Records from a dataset
== Segment start ==

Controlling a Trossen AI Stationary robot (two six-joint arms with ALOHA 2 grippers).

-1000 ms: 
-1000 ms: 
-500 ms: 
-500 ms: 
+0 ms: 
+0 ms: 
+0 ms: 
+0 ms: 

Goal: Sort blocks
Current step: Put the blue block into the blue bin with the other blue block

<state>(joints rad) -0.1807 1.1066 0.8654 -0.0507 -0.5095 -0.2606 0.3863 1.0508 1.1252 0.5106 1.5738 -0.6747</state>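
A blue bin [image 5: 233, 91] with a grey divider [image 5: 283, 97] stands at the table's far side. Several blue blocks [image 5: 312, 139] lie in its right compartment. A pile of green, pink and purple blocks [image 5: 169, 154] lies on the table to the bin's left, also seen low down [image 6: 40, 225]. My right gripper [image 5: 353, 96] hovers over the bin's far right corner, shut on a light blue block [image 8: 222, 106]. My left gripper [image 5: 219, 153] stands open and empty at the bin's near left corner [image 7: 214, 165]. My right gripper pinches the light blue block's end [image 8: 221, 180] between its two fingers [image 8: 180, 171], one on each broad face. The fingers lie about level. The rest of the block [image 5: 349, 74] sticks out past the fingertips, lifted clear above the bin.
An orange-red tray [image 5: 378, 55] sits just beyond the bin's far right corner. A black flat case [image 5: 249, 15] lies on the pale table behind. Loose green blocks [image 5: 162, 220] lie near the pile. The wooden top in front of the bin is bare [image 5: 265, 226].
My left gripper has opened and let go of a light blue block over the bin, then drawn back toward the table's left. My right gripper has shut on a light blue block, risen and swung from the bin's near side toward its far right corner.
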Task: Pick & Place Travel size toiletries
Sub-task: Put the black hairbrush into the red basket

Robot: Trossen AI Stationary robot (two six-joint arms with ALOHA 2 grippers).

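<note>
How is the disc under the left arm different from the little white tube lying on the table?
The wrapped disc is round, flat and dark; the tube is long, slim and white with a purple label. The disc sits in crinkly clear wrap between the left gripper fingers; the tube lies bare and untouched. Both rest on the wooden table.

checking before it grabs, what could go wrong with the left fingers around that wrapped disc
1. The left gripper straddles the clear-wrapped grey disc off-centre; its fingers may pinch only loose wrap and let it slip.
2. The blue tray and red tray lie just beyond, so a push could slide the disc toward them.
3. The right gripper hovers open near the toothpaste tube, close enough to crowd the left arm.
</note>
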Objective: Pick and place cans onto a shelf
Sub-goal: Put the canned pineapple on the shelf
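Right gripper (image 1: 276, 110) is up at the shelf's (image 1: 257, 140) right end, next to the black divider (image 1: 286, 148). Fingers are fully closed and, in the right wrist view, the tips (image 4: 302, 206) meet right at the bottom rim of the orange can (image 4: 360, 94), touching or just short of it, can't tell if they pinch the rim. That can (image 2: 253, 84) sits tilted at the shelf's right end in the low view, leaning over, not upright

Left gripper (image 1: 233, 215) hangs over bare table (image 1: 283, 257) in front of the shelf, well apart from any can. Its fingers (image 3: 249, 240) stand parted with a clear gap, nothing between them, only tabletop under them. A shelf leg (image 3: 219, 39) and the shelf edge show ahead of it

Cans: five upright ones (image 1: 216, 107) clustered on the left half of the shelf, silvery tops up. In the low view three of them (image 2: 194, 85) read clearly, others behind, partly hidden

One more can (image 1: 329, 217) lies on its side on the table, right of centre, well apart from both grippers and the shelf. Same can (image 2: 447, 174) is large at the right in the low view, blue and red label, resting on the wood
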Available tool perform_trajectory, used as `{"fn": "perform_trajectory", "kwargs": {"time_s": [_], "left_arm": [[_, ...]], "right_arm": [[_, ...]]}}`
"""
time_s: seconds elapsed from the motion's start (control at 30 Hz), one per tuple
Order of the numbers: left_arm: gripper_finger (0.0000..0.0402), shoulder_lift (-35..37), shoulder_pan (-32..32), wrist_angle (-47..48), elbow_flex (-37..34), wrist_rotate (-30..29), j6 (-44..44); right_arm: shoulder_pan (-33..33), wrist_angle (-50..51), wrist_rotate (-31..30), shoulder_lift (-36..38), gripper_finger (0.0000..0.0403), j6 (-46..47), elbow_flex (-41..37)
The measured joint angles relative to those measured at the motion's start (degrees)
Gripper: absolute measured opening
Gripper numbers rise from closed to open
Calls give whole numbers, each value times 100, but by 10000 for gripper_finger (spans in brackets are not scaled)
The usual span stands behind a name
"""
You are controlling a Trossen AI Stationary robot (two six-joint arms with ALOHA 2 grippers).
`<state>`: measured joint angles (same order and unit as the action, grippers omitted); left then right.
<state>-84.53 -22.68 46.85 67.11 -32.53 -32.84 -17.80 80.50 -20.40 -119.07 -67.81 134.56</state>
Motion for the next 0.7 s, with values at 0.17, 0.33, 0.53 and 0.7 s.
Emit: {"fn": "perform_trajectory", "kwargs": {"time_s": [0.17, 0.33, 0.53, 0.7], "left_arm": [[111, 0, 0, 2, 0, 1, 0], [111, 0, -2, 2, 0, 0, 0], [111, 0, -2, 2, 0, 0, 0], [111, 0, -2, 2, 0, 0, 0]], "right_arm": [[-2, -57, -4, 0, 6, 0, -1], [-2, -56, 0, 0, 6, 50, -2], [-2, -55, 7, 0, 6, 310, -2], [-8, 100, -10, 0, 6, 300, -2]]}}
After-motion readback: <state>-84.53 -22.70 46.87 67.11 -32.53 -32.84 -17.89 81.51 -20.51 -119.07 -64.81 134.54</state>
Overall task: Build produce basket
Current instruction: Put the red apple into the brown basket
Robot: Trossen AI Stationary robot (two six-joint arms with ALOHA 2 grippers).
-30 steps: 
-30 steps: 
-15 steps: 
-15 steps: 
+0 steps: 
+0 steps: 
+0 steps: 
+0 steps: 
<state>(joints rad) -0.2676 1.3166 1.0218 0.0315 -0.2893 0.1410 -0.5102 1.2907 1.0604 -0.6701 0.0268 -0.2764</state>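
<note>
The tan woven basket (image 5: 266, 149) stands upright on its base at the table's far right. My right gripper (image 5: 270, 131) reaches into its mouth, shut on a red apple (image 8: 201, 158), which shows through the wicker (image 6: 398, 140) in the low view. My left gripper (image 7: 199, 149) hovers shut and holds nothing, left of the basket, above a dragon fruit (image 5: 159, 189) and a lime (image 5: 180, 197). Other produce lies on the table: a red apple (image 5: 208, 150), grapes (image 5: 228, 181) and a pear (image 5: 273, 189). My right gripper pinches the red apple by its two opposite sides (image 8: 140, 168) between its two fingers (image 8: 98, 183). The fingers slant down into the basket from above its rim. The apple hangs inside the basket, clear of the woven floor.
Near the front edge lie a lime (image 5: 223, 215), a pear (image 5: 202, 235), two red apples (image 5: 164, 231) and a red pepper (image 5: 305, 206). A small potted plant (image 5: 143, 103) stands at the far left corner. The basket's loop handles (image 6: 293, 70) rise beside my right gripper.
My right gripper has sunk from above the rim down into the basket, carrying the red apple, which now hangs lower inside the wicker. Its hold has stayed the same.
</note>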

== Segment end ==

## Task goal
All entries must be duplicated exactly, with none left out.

## Exercise solution
Controlling a Trossen AI Stationary robot (two six-joint arms with ALOHA 2 grippers).

-1000 ms: 
-1000 ms: 
-500 ms: 
-500 ms: 
+0 ms: 
+0 ms: 
+0 ms: 
+0 ms: 

Goal: Sort blocks
Current step: Put the blue block into the blue bin with the other blue block

<state>(joints rad) -0.1807 1.1066 0.8654 -0.0507 -0.5095 -0.2606 0.3863 1.0508 1.1252 0.5106 1.5738 -0.6747</state>
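A blue bin [image 5: 233, 91] with a grey divider [image 5: 283, 97] stands at the table's far side. Several blue blocks [image 5: 312, 139] lie in its right compartment. A pile of green, pink and purple blocks [image 5: 169, 154] lies on the table to the bin's left, also seen low down [image 6: 40, 225]. My right gripper [image 5: 353, 96] hovers over the bin's far right corner, shut on a light blue block [image 8: 222, 106]. My left gripper [image 5: 219, 153] stands open and empty at the bin's near left corner [image 7: 214, 165]. My right gripper pinches the light blue block's end [image 8: 221, 180] between its two fingers [image 8: 180, 171], one on each broad face. The fingers lie about level. The rest of the block [image 5: 349, 74] sticks out past the fingertips, lifted clear above the bin.
An orange-red tray [image 5: 378, 55] sits just beyond the bin's far right corner. A black flat case [image 5: 249, 15] lies on the pale table behind. Loose green blocks [image 5: 162, 220] lie near the pile. The wooden top in front of the bin is bare [image 5: 265, 226].
My left gripper has opened and let go of a light blue block over the bin, then drawn back toward the table's left. My right gripper has shut on a light blue block, risen and swung from the bin's near side toward its far right corner.
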Task: Pick & Place Travel size toiletries
Sub-task: Put the black hairbrush into the red basket

Robot: Trossen AI Stationary robot (two six-joint arms with ALOHA 2 grippers).

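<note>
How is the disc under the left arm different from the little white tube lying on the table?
The wrapped disc is round, flat and dark; the tube is long, slim and white with a purple label. The disc sits in crinkly clear wrap between the left gripper fingers; the tube lies bare and untouched. Both rest on the wooden table.

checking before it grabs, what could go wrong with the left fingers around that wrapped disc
1. The left gripper straddles the clear-wrapped grey disc off-centre; its fingers may pinch only loose wrap and let it slip.
2. The blue tray and red tray lie just beyond, so a push could slide the disc toward them.
3. The right gripper hovers open near the toothpaste tube, close enough to crowd the left arm.
</note>
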Objective: Pick and place cans onto a shelf
Sub-goal: Put the canned pineapple on the shelf
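Right gripper (image 1: 276, 110) is up at the shelf's (image 1: 257, 140) right end, next to the black divider (image 1: 286, 148). Fingers are fully closed and, in the right wrist view, the tips (image 4: 302, 206) meet right at the bottom rim of the orange can (image 4: 360, 94), touching or just short of it, can't tell if they pinch the rim. That can (image 2: 253, 84) sits tilted at the shelf's right end in the low view, leaning over, not upright

Left gripper (image 1: 233, 215) hangs over bare table (image 1: 283, 257) in front of the shelf, well apart from any can. Its fingers (image 3: 249, 240) stand parted with a clear gap, nothing between them, only tabletop under them. A shelf leg (image 3: 219, 39) and the shelf edge show ahead of it

Cans: five upright ones (image 1: 216, 107) clustered on the left half of the shelf, silvery tops up. In the low view three of them (image 2: 194, 85) read clearly, others behind, partly hidden

One more can (image 1: 329, 217) lies on its side on the table, right of centre, well apart from both grippers and the shelf. Same can (image 2: 447, 174) is large at the right in the low view, blue and red label, resting on the wood
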Available tool perform_trajectory, used as `{"fn": "perform_trajectory", "kwargs": {"time_s": [_], "left_arm": [[_, ...]], "right_arm": [[_, ...]]}}`
"""
time_s: seconds elapsed from the motion's start (control at 30 Hz), one per tuple
Order of the numbers: left_arm: gripper_finger (0.0000..0.0402), shoulder_lift (-35..37), shoulder_pan (-32..32), wrist_angle (-47..48), elbow_flex (-37..34), wrist_rotate (-30..29), j6 (-44..44); right_arm: shoulder_pan (-33..33), wrist_angle (-50..51), wrist_rotate (-31..30), shoulder_lift (-36..38), gripper_finger (0.0000..0.0403), j6 (-46..47), elbow_flex (-41..37)
The measured joint angles relative to those measured at the motion's start (degrees)
Gripper: absolute measured opening
Gripper numbers rise from closed to open
Calls give whole numbers, each value times 100, but by 10000 for gripper_finger (spans in brackets are not scaled)
The usual span stands behind a name
"""
You are controlling a Trossen AI Stationary robot (two six-joint arms with ALOHA 2 grippers).
`<state>`: measured joint angles (same order and unit as the action, grippers omitted); left then right.
<state>-84.53 -22.68 46.85 67.11 -32.53 -32.84 -17.80 80.50 -20.40 -119.07 -67.81 134.56</state>
Motion for the next 0.7 s, with values at 0.17, 0.33, 0.53 and 0.7 s.
Emit: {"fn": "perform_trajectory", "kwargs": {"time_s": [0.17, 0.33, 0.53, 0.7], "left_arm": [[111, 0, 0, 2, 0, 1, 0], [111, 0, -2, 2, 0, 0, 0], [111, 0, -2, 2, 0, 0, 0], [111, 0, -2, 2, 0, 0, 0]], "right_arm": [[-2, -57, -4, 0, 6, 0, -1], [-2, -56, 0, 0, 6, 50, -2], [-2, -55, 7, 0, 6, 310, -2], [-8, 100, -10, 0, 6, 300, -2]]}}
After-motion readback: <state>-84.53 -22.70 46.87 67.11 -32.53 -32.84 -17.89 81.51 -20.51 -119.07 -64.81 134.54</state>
Overall task: Build produce basket
Current instruction: Put the red apple into the brown basket
Robot: Trossen AI Stationary robot (two six-joint arms with ALOHA 2 grippers).
-30 steps: 
-30 steps: 
-15 steps: 
-15 steps: 
+0 steps: 
+0 steps: 
+0 steps: 
+0 steps: 
<state>(joints rad) -0.2676 1.3166 1.0218 0.0315 -0.2893 0.1410 -0.5102 1.2907 1.0604 -0.6701 0.0268 -0.2764</state>
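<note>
The tan woven basket (image 5: 266, 149) stands upright on its base at the table's far right. My right gripper (image 5: 270, 131) reaches into its mouth, shut on a red apple (image 8: 201, 158), which shows through the wicker (image 6: 398, 140) in the low view. My left gripper (image 7: 199, 149) hovers shut and holds nothing, left of the basket, above a dragon fruit (image 5: 159, 189) and a lime (image 5: 180, 197). Other produce lies on the table: a red apple (image 5: 208, 150), grapes (image 5: 228, 181) and a pear (image 5: 273, 189). My right gripper pinches the red apple by its two opposite sides (image 8: 140, 168) between its two fingers (image 8: 98, 183). The fingers slant down into the basket from above its rim. The apple hangs inside the basket, clear of the woven floor.
Near the front edge lie a lime (image 5: 223, 215), a pear (image 5: 202, 235), two red apples (image 5: 164, 231) and a red pepper (image 5: 305, 206). A small potted plant (image 5: 143, 103) stands at the far left corner. The basket's loop handles (image 6: 293, 70) rise beside my right gripper.
My right gripper has sunk from above the rim down into the basket, carrying the red apple, which now hangs lower inside the wicker. Its hold has stayed the same.
</note>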

The exercise requires no additional content.